ASSIGNMENT
Write out only the lines from the start of the entries up to and including the line with "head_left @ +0"; please skip the pictures.

Stored data:
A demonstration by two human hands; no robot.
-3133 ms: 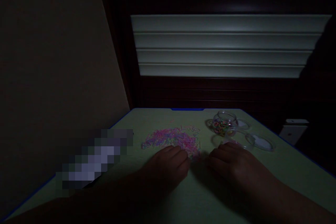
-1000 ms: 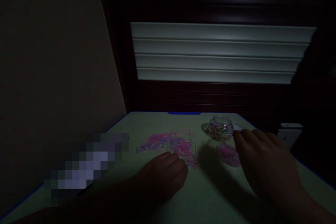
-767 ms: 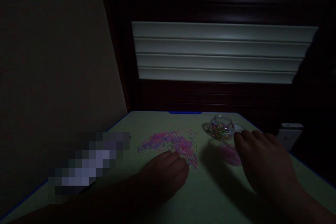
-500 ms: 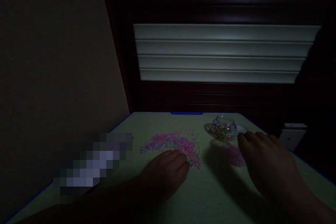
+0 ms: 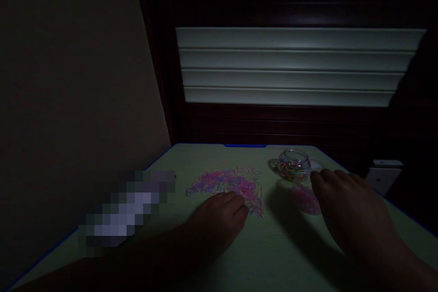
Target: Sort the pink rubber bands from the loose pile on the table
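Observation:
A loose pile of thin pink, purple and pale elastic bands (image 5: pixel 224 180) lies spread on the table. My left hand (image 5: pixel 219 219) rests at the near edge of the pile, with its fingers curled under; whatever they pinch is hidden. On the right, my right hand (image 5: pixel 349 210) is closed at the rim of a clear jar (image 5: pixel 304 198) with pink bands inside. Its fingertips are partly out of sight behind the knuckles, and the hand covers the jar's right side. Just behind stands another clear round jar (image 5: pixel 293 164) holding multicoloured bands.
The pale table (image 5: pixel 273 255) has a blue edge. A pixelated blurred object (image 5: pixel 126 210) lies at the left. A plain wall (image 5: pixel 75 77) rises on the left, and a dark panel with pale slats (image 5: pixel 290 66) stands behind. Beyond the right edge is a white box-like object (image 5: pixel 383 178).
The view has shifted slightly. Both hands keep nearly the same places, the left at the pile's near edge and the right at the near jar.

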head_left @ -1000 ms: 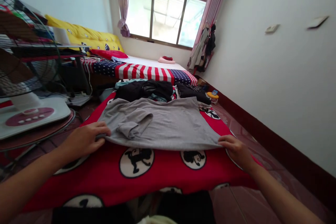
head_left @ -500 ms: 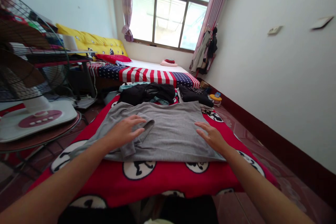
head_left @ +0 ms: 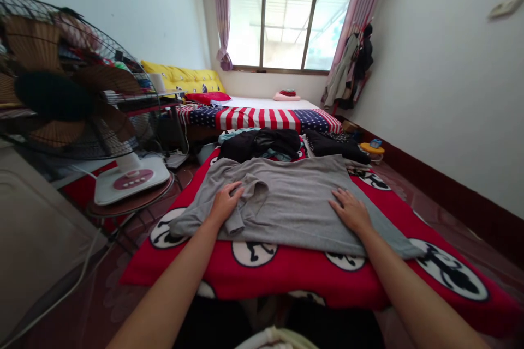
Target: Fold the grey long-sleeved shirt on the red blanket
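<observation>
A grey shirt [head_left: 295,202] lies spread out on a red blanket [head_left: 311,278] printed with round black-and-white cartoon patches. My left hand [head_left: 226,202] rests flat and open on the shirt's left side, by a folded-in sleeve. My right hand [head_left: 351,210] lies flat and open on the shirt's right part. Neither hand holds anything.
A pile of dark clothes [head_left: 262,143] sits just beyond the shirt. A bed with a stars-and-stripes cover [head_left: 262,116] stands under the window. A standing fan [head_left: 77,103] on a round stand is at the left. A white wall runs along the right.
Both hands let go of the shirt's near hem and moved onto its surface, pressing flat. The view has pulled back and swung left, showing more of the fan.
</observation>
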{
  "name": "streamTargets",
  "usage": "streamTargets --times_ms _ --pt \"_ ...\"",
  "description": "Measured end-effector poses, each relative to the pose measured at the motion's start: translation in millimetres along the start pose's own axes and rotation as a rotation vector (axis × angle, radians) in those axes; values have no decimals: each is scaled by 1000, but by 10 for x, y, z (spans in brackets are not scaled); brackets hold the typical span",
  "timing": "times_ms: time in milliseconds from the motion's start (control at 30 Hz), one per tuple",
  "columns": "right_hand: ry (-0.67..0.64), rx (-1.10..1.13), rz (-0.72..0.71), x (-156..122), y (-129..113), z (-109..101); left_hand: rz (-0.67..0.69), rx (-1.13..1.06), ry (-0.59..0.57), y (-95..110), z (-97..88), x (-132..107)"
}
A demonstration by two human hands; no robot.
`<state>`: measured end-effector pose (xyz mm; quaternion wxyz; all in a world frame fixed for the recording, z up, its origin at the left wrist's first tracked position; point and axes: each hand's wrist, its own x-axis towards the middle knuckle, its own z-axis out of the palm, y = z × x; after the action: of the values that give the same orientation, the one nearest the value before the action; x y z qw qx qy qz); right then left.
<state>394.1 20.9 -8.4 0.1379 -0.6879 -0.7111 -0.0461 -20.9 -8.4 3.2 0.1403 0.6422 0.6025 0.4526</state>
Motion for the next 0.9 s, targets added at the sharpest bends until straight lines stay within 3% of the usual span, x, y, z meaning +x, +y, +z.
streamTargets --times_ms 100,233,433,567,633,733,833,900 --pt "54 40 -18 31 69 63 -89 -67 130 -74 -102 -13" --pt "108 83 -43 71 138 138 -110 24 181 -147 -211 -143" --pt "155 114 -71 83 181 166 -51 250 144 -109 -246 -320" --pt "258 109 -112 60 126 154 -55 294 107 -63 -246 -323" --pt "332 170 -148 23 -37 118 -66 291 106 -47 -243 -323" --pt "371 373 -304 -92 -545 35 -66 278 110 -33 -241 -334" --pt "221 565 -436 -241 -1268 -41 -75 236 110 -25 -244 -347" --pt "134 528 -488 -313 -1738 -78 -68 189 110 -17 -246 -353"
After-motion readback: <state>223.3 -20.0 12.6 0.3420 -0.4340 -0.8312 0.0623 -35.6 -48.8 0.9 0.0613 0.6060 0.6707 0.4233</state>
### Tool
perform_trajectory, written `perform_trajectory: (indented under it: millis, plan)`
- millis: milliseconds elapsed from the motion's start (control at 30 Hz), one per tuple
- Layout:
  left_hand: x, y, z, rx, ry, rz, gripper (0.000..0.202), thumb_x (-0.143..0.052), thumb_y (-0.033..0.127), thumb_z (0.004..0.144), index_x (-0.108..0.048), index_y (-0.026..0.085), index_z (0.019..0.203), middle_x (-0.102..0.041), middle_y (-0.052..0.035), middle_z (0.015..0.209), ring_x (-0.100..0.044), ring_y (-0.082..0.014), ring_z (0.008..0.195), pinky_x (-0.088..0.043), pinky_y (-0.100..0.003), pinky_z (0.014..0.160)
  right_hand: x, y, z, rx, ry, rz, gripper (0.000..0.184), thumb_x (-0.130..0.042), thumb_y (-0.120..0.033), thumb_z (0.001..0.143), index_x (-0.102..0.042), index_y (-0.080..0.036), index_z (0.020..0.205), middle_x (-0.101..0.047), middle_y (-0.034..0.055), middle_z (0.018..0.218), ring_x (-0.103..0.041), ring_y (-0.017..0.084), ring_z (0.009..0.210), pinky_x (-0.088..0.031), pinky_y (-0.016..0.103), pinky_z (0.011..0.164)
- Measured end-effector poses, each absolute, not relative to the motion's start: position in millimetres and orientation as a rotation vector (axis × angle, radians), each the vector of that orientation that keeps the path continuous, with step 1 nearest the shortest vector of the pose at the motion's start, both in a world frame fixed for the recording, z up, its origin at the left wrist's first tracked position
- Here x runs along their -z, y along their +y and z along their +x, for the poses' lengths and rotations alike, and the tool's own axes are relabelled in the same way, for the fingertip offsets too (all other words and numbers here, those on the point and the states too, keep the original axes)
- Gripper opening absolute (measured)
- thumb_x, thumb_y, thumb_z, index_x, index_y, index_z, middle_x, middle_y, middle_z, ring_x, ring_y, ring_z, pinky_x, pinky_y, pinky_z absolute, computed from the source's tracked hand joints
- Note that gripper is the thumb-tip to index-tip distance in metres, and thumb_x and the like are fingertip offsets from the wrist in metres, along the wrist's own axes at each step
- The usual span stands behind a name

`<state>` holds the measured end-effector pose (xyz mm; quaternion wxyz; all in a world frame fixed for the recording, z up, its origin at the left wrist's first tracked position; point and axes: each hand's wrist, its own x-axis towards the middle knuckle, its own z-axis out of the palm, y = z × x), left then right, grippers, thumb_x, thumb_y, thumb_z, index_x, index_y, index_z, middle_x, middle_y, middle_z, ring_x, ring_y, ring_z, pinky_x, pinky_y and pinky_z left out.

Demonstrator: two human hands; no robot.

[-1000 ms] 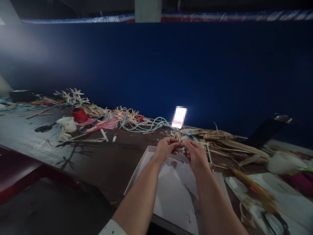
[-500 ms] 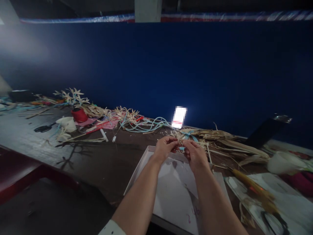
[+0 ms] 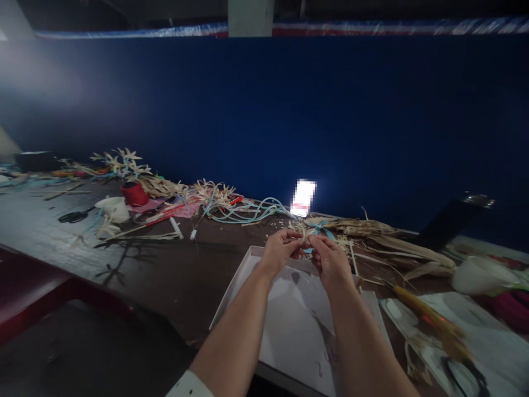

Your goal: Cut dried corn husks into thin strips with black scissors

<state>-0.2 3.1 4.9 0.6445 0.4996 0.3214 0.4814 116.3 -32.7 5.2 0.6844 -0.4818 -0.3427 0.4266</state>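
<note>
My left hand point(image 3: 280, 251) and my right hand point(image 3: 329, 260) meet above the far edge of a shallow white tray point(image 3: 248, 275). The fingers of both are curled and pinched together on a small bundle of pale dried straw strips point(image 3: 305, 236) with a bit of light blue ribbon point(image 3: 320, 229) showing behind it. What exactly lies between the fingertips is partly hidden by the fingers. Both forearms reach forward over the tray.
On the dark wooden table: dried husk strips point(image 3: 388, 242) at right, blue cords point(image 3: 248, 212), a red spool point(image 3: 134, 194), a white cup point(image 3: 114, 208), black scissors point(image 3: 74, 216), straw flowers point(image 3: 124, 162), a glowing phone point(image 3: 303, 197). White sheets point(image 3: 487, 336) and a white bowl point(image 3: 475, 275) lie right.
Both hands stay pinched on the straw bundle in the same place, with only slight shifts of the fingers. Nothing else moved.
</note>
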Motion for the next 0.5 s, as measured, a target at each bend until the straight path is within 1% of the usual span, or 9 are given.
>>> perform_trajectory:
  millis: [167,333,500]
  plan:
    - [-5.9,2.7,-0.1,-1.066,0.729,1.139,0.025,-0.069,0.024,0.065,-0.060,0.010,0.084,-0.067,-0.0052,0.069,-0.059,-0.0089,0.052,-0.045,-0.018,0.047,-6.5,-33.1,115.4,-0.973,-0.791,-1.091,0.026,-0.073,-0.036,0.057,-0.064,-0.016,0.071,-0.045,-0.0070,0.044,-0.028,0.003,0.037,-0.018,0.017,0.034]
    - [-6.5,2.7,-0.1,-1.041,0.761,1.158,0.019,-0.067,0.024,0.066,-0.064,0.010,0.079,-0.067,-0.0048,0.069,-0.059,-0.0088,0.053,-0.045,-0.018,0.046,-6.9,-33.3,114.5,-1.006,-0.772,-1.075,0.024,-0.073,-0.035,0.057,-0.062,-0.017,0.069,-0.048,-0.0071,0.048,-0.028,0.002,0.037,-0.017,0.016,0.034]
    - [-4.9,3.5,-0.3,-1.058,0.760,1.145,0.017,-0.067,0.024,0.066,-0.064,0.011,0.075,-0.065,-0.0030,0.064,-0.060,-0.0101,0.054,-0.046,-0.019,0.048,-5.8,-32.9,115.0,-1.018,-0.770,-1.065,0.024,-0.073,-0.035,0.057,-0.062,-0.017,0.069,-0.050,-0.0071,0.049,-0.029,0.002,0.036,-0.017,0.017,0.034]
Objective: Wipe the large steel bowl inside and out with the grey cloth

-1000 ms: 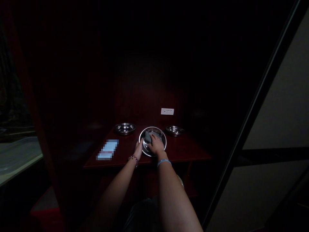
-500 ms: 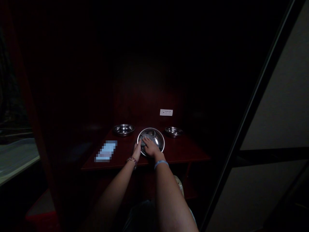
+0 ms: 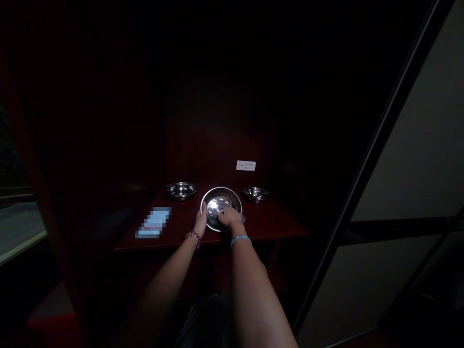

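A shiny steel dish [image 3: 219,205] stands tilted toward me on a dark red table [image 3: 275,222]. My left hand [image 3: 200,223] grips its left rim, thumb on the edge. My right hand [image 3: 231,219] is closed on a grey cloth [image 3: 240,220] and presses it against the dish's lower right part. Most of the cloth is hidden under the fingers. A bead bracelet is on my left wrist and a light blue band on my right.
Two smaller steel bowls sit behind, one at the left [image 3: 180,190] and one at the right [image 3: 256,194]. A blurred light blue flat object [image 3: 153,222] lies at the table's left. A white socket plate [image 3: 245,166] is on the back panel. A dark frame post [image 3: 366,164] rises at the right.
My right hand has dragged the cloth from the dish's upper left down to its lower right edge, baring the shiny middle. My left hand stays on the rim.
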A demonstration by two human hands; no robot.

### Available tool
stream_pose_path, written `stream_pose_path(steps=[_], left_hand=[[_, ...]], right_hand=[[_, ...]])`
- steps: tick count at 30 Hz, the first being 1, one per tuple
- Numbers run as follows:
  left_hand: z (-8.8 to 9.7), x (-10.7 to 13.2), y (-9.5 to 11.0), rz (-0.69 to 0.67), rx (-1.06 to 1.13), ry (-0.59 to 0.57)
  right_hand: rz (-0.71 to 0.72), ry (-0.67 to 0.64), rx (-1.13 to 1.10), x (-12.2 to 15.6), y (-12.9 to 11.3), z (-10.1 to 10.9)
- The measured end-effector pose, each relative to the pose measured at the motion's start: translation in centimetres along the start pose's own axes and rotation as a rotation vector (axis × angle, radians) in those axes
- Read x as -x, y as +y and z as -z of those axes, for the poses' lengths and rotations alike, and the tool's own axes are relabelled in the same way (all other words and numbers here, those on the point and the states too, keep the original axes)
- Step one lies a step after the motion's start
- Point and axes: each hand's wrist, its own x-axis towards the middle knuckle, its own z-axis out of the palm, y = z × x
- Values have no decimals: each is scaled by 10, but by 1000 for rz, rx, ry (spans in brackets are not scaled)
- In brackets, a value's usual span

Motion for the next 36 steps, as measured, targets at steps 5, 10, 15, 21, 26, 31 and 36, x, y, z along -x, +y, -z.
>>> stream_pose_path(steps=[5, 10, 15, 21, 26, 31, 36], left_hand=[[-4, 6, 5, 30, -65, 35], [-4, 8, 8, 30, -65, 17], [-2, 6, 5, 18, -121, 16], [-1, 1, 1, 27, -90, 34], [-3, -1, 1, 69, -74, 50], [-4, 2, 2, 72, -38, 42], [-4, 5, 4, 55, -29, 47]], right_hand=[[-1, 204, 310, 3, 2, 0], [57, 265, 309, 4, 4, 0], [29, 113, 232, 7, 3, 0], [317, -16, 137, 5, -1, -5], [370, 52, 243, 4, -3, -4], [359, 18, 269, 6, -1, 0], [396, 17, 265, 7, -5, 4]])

OUTPUT FOR THIS TASK
A demonstration by two human hands; no robot.
-3133 ms: 
-1000 ms: 
-767 ms: 
-500 ms: 
+0 ms: 
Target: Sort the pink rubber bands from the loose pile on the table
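Observation:
A loose pile of thin pink, purple and pale elastic bands (image 5: pixel 224 180) lies spread on the table. My left hand (image 5: pixel 219 219) rests at the near edge of the pile, with its fingers curled under; whatever they pinch is hidden. On the right, my right hand (image 5: pixel 349 210) is closed at the rim of a clear jar (image 5: pixel 304 198) with pink bands inside. Its fingertips are partly out of sight behind the knuckles, and the hand covers the jar's right side. Just behind stands another clear round jar (image 5: pixel 293 164) holding multicoloured bands.
The pale table (image 5: pixel 273 255) has a blue edge. A pixelated blurred object (image 5: pixel 126 210) lies at the left. A plain wall (image 5: pixel 75 77) rises on the left, and a dark panel with pale slats (image 5: pixel 290 66) stands behind. Beyond the right edge is a white box-like object (image 5: pixel 383 178).
The view has shifted slightly. Both hands keep nearly the same places, the left at the pile's near edge and the right at the near jar.
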
head_left @ -1000 ms: 
head_left @ -500 ms: 
head_left @ +0 ms: 

The exercise has now been completed.